Source material.
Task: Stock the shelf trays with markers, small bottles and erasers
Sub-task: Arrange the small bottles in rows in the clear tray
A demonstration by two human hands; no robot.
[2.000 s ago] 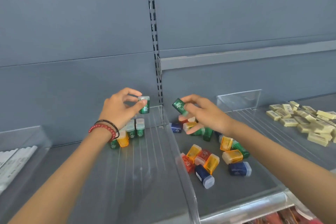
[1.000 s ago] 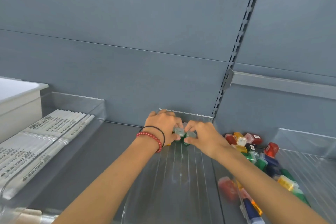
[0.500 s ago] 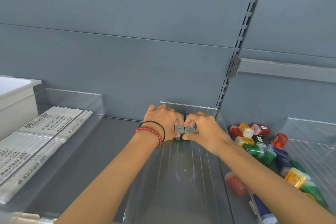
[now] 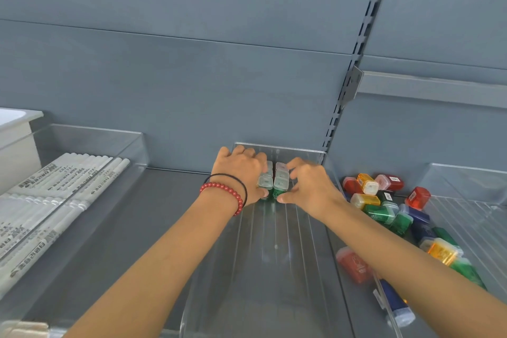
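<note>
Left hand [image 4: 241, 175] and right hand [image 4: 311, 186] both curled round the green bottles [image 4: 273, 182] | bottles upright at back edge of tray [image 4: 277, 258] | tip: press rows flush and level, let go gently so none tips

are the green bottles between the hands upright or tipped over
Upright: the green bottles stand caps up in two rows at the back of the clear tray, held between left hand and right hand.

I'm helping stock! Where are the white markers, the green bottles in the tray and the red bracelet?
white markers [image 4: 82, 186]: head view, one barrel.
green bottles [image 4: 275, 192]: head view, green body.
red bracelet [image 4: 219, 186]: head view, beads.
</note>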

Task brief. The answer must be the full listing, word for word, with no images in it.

Answer section.
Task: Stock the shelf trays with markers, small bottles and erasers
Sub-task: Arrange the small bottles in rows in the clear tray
A demonstration by two human hands; no robot.
[2.000 s ago] 
[1.000 s ago] 
[0.500 s ago] 
[now] 
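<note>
Left hand [image 4: 241, 175] and right hand [image 4: 311, 186] both curled round the green bottles [image 4: 273, 182] | bottles upright at back edge of tray [image 4: 277, 258] | tip: press rows flush and level, let go gently so none tips

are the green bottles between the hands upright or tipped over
Upright: the green bottles stand caps up in two rows at the back of the clear tray, held between left hand and right hand.

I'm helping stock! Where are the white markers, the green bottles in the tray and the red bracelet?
white markers [image 4: 82, 186]: head view, one barrel.
green bottles [image 4: 275, 192]: head view, green body.
red bracelet [image 4: 219, 186]: head view, beads.
</note>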

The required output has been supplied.